> _Information shown_:
►
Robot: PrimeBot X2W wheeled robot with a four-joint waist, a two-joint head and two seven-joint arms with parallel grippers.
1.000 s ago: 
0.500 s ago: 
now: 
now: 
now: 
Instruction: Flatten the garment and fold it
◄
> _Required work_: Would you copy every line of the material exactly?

> _Finished exercise_:
Robot: PrimeBot X2W wheeled robot with a four-joint waist, a two-joint head and two seven-joint arms with parallel grippers.
1.000 s ago: 
0.500 s ago: 
now: 
now: 
now: 
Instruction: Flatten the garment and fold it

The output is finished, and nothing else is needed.